◆ What to do ◆
The lines to repeat are those below from the one containing "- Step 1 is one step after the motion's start" down to the one containing "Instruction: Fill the", both included; reproduce them exactly and nothing else.

§

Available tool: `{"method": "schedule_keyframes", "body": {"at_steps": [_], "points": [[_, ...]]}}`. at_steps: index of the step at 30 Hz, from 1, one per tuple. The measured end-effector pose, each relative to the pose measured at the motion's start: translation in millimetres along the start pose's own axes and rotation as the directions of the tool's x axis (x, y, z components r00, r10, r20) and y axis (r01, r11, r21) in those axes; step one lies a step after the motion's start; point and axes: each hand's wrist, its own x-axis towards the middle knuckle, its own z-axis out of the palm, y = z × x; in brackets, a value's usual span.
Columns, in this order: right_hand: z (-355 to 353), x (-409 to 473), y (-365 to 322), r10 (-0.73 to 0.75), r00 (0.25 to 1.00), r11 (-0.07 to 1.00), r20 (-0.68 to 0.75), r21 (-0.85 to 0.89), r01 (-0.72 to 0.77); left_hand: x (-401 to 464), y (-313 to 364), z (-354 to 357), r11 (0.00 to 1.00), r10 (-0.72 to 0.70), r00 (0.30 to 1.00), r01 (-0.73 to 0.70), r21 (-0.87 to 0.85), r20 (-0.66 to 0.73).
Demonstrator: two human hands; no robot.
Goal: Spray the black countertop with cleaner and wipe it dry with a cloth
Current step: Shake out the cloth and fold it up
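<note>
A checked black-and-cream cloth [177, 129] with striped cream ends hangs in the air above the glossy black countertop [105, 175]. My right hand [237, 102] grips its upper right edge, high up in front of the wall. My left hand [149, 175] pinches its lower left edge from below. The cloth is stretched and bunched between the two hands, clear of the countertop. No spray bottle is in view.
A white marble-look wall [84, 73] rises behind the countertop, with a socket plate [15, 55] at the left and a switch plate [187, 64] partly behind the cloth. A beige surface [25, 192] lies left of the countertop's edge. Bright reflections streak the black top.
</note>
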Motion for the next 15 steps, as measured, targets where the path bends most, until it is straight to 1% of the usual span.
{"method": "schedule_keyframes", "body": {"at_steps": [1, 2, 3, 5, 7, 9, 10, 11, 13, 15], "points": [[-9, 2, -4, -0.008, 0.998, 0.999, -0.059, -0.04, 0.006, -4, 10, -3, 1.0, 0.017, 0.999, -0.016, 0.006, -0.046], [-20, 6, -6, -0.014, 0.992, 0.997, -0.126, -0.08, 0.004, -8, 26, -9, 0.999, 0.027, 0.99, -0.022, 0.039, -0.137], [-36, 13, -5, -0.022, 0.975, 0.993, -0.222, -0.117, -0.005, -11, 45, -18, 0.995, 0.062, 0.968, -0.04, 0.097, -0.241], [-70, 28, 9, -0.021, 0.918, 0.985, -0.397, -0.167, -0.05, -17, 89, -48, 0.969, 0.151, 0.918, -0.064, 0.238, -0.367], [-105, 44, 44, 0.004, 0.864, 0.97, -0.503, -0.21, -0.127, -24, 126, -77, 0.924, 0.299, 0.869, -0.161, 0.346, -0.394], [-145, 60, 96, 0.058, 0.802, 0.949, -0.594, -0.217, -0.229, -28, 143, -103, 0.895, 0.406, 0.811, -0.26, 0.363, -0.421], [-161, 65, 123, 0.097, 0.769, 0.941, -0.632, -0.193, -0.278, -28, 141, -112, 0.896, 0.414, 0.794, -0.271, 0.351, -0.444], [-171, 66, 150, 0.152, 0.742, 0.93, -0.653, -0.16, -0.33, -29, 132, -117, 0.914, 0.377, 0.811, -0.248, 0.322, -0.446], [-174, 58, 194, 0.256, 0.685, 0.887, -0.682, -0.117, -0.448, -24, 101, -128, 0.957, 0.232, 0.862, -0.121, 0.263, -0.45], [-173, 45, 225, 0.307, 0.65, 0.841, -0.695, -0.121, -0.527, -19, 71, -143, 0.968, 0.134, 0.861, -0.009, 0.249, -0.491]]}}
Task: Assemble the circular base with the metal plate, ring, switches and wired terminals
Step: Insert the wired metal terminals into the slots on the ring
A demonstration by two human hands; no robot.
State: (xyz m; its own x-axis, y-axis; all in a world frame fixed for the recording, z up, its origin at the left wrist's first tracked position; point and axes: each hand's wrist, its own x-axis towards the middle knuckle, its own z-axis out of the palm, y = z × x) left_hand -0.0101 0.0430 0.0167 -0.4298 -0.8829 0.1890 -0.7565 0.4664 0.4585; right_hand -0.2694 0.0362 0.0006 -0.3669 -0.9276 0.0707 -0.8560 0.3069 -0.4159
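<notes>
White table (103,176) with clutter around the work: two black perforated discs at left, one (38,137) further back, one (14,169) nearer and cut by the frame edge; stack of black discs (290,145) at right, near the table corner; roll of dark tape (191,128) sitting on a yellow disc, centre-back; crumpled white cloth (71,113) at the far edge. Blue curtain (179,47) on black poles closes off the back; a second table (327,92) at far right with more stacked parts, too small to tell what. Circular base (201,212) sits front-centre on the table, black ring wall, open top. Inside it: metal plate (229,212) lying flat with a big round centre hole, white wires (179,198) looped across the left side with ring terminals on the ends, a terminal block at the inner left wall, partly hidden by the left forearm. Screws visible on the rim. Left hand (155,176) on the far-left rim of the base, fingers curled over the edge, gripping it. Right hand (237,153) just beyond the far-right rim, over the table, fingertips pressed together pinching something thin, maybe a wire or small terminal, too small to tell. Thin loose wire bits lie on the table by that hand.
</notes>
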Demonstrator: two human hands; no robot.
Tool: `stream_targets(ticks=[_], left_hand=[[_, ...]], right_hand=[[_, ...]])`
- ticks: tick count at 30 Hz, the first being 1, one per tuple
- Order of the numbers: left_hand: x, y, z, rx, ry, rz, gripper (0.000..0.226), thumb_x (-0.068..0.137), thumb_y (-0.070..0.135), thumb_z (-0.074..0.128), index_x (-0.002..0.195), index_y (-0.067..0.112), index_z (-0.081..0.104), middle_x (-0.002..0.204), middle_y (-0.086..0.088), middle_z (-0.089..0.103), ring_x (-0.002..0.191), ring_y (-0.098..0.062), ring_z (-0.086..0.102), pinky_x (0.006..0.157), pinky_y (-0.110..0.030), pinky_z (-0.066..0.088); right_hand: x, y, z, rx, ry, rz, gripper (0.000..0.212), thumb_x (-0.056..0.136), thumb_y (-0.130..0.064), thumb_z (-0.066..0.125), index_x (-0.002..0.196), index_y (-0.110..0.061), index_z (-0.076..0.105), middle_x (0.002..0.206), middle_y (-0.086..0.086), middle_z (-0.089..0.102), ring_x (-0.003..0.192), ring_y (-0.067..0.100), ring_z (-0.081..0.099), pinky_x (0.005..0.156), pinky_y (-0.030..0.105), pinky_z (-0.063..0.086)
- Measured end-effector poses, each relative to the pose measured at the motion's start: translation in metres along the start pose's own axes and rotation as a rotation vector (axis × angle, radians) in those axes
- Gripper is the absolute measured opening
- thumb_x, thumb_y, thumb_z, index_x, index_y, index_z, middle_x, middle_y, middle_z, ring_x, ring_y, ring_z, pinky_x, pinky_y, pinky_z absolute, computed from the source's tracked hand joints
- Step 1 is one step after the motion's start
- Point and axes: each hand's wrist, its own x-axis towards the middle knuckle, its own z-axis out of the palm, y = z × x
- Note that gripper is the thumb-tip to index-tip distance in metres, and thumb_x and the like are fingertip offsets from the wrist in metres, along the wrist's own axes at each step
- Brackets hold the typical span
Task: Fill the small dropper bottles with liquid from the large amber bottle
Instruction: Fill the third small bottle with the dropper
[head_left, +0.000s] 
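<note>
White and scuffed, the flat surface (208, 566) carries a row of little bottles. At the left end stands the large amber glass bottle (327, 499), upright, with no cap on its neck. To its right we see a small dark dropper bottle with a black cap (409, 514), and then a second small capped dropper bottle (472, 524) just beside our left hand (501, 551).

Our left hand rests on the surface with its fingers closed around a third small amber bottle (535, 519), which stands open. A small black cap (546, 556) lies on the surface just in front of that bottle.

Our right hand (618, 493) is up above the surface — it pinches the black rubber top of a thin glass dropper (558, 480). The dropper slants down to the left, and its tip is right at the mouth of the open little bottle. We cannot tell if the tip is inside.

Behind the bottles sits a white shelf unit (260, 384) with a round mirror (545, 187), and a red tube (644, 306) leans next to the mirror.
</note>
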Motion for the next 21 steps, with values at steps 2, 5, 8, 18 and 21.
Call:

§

◆ Answer for this exercise ◆
- Step 1 is one step after the motion's start
- Point and axes: each hand's wrist, its own x-axis towards the middle knuckle, its own z-axis out of the palm, y = z × x
- Note that gripper is the thumb-tip to index-tip distance in metres, and thumb_x and the like are fingertip offsets from the wrist in metres, along the wrist's own axes at each step
- Brackets hold the typical span
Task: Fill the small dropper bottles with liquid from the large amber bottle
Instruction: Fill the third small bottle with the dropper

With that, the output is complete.